= Requirement =
Scan the records for the string "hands" and copy every line that holds it.

Records supplied Start Marker

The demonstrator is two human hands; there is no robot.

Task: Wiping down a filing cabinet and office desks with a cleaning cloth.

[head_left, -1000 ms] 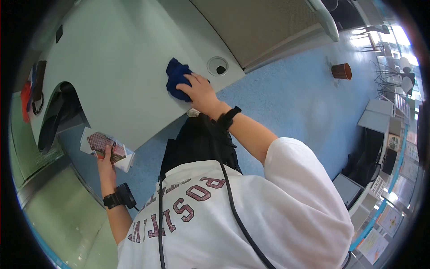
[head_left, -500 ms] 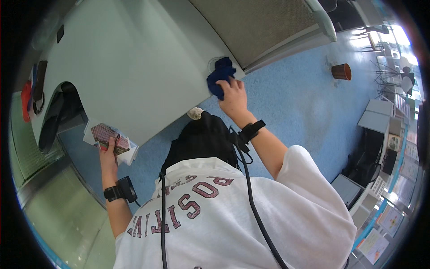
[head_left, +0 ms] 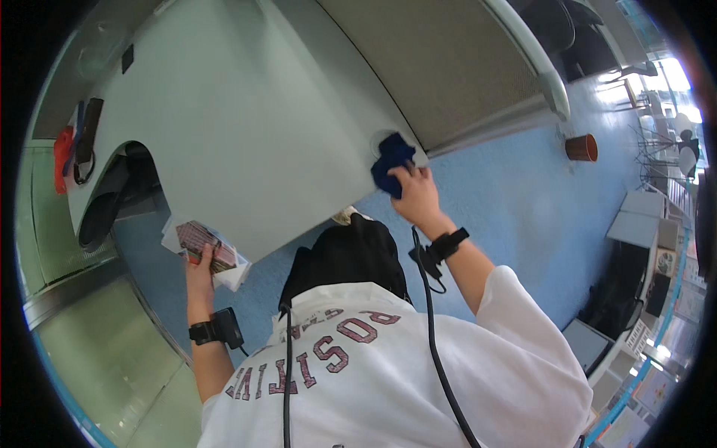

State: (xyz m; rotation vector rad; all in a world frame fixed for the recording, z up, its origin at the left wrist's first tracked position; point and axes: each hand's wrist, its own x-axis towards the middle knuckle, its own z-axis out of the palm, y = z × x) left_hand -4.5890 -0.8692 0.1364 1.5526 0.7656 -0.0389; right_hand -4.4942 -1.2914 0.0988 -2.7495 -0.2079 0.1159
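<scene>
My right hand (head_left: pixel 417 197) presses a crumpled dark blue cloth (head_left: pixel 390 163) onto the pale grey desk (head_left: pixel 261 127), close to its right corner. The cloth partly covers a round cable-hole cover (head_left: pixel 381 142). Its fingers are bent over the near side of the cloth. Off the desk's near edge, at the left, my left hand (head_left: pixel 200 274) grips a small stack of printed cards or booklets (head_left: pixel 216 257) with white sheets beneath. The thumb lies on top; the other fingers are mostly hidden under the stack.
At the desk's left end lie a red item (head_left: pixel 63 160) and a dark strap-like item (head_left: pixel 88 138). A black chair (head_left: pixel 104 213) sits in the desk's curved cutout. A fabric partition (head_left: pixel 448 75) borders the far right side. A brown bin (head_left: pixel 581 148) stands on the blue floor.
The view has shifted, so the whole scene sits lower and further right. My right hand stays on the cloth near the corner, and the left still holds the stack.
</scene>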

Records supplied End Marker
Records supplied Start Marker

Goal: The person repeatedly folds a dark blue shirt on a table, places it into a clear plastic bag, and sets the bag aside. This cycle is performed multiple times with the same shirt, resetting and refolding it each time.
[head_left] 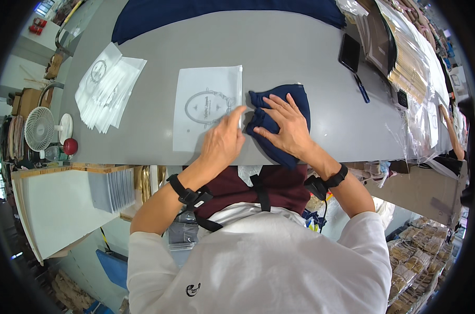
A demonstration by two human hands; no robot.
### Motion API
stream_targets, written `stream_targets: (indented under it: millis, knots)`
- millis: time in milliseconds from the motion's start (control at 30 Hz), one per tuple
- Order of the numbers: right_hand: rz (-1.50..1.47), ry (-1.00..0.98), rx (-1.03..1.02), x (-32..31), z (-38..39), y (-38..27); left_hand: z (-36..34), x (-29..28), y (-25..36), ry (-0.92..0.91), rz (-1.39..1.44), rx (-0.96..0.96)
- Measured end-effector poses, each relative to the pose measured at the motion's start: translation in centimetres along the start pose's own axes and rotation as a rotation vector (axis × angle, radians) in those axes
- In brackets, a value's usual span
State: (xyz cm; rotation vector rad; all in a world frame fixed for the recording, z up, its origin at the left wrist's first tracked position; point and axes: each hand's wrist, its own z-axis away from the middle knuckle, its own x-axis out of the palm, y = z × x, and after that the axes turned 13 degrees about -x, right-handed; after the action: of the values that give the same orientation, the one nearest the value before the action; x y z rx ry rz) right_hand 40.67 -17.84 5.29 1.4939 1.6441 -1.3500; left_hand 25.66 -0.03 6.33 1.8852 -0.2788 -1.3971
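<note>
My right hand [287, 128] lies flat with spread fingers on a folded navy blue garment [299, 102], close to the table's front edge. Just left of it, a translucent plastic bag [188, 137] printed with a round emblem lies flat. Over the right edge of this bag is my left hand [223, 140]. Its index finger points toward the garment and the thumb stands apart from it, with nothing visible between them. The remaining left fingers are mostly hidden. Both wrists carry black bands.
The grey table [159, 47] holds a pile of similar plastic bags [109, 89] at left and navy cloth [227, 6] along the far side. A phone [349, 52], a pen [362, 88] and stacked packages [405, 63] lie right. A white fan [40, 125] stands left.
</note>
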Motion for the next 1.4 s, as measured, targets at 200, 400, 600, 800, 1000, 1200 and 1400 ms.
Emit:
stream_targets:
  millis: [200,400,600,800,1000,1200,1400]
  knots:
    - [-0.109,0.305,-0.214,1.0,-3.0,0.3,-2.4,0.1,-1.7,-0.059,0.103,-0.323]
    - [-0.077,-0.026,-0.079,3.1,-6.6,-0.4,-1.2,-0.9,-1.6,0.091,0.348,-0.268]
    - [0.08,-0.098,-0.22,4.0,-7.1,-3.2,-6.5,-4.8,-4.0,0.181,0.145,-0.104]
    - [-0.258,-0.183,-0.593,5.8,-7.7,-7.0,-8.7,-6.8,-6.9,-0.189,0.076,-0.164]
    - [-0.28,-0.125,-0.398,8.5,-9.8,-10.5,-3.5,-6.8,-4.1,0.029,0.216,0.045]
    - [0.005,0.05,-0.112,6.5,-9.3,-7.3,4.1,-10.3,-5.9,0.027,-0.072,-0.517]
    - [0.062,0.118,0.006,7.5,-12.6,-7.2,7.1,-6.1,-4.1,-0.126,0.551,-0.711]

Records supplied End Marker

= Task result =
The demonstrator is two human hands; there is no robot.
A demonstration by two human hands; no robot.

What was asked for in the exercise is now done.